Penulis : Haris | Editor : Lina F | Foto : DFSK
Jakarta,GPriority.co.id-Saat ini penjualan kendaraan listrik baik roda dua maupun roda empat tengah bergeliat.
Kemenkomarves dalam siaran persnya beberapa waktu yang lalu mencatat kenaikan sebesar 15 persen.
Menurut Menkomarves Luhut Binsar Pandjaitan, subsidi kendaraan listrik yang menjadi penyebabnya.

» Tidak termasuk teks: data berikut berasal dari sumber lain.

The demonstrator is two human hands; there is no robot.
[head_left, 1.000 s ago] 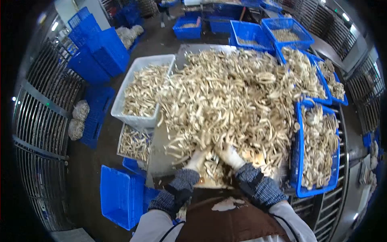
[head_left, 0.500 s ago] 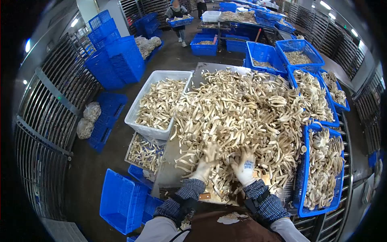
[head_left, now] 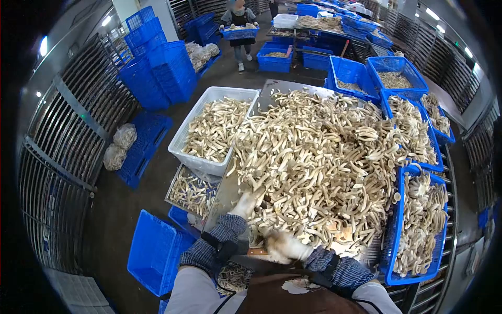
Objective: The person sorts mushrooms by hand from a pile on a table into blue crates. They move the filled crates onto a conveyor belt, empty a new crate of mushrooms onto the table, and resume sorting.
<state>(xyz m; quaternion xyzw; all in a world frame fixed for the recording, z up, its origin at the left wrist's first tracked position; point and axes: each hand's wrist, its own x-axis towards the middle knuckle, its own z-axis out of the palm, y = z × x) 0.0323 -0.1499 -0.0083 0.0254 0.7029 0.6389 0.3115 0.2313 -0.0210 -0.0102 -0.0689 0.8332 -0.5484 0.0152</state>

Setelah bergeliat, langkah selanjutnya adalah perawatan. Dalam siaran persnya, Senin (26/6) DFSK menjelaskan sebagai kendaraan yang tidak menggunakan bahan bakar, bukan berarti kendaraan listrik tidak rusak, justru bisa rusak juga kalau tidak dirawat. Untuk itu DFSK memberikan tipsnya untuk Anda.
- Rutin Cek Radiator.
Radiator berfungsi untuk mendinginkan kerja baterai kendaraan listrik. Jadi air radiator didalamnya juga perlu diganti. DFSK menyarankan penggantian setiap 60.000 km. - Oli Gardan Harus Diperhatikan
Meski tidak menggunakan oli, kendaraan listrik tetap menggunakan pelumas untuk memperlancar kinerja mesin didalamnya. Pelumas yang digunakan adalah oli gardan. Untuk periode pergantiannya setiap 20.000 km atau 12 kali pemakaian. - Mengganti Filter AC
- Memahami Buku Panduan
- Servis di Bengkel Resmi
Untuk service DFSK menyarankan minimal 10.000 Km atau 6 bulan sekali. Mengenai harganya tergantung dari kebijakan yang dikeluarkan bengkel tersebut.
Itulah langkah yang bisa dilakukan untuk menjaga agar kendaraan listrik Anda tetap awet.